[Description of the task]: Extract, without alteration, each line from the start of the listing to the line bearing "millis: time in".
┄┄┄┄┄┄┄┄┄┄┄┄┄┄┄┄┄┄┄┄
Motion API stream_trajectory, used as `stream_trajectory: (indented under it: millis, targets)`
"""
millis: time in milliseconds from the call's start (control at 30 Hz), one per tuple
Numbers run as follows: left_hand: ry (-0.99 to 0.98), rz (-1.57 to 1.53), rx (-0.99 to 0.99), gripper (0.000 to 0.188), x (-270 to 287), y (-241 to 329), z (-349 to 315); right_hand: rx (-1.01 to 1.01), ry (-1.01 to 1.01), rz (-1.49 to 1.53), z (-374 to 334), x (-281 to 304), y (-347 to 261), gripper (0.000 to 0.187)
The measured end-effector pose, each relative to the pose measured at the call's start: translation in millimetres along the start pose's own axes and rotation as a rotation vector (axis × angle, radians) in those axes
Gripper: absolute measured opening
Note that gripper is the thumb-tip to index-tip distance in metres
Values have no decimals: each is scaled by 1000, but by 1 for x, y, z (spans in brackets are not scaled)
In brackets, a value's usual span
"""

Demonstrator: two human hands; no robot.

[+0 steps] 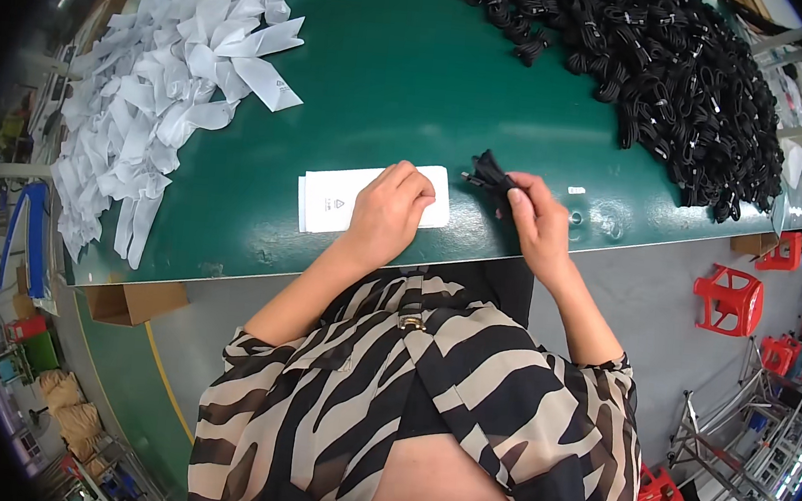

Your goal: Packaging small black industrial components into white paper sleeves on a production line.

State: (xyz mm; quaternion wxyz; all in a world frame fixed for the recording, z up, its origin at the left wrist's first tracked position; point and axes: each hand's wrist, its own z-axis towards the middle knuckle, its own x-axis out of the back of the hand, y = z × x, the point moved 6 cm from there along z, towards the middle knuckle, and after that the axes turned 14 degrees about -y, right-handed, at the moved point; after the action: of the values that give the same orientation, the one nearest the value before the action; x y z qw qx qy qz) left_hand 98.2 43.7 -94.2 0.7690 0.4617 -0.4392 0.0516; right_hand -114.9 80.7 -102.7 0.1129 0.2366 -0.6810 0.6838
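Note:
A small stack of flat white plastic bags (329, 201) lies near the table's front edge. On its right part rests my left hand (389, 208), its fingers curled together and pinching at the top bag; the fingertips are partly hidden. To the right, my right hand (538, 226) is closed round a coiled black cable (492, 174), held just above the table. The coil points up and left from the fingers, apart from the bags.
A heap of loose white bags (167, 87) covers the left side of the green table (379, 67). Many bundled black cables (700, 105) are piled at the far right. A small white piece (576, 190) lies right of my right hand. Red stools (730, 300) stand on the floor.

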Motion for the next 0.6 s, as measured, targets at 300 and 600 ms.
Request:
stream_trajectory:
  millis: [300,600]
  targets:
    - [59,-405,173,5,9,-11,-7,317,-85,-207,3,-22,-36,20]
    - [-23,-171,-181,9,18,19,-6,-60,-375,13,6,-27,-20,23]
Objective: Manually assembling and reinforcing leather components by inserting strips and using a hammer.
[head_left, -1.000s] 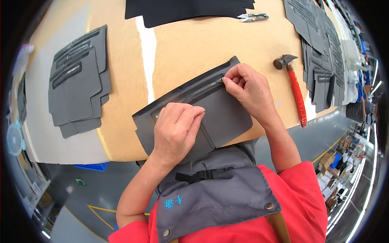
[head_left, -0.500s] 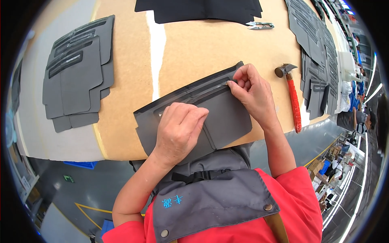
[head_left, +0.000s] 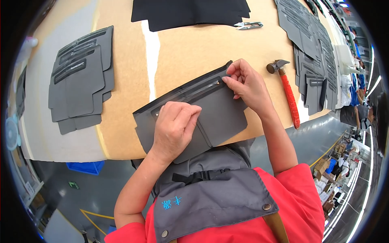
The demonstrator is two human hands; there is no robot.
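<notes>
A dark grey sheet panel [head_left: 227,111] lies tilted at the table's near edge, its far edge banded in black. Along that band runs a long narrow framed slot [head_left: 200,91], with a small whitish bit showing at each end. My left hand [head_left: 173,127] is over the panel's left half, thumb and fingers pinched together and covering part of the slot. Whatever is in that pinch is hidden. At the slot's right end is my right hand [head_left: 248,87], thumb against the curled fingers, close to the whitish bit. What it pinches, if anything, is too small to make out.
Right of the panel lies a red-handled hammer [head_left: 288,95]. Thread snips [head_left: 249,26] rest near a black panel [head_left: 190,14] at the far side. Slotted grey panels are stacked at left [head_left: 77,87] and piled at right [head_left: 310,48]. A blue bin [head_left: 87,167] stands below the table edge.
My right hand has shifted slightly off the slot's right end, uncovering the whitish bit there. My left hand stays pinched over the left half. The whole view has shifted a little.
</notes>
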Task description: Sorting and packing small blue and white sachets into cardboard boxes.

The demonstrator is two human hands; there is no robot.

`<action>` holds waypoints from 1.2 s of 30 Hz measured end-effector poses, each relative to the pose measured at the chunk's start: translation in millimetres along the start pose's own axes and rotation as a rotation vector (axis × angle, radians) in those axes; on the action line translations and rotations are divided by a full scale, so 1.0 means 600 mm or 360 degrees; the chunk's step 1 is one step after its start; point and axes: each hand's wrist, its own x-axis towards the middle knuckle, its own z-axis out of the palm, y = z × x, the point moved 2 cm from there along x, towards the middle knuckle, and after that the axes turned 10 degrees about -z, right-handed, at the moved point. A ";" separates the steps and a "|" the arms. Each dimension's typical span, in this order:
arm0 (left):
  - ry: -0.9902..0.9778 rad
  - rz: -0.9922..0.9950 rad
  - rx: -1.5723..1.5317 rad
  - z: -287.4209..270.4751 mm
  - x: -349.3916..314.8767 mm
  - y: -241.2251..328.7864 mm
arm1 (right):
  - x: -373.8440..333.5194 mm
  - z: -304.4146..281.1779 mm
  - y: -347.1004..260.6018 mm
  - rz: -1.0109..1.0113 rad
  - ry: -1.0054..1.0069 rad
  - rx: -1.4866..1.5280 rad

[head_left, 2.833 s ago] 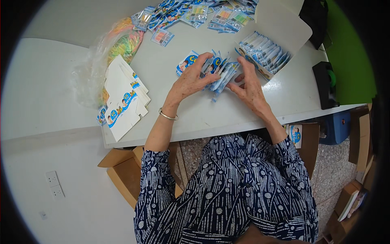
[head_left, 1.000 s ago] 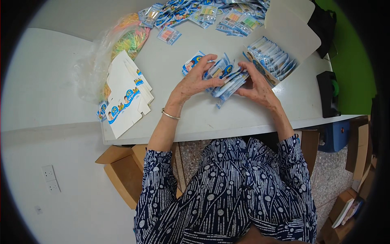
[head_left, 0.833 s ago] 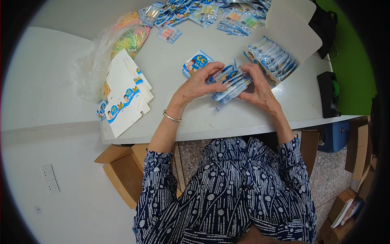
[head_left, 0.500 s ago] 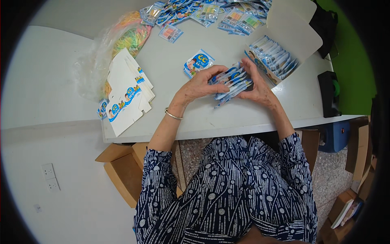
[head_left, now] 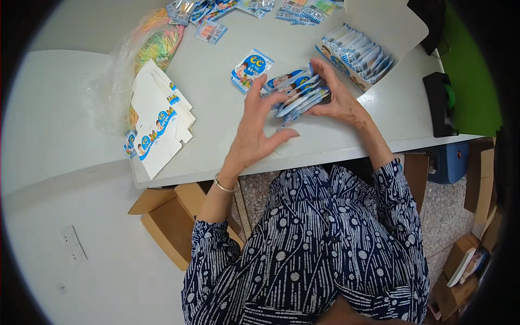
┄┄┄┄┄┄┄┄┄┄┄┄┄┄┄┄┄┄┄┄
[Exercise result]:
Motion API stream_trajectory, used as `stream_trajectory: (indented under it: millis, targets)`
"""
millis: time in milliseconds from the call's start (control at 30 Hz), one per tuple

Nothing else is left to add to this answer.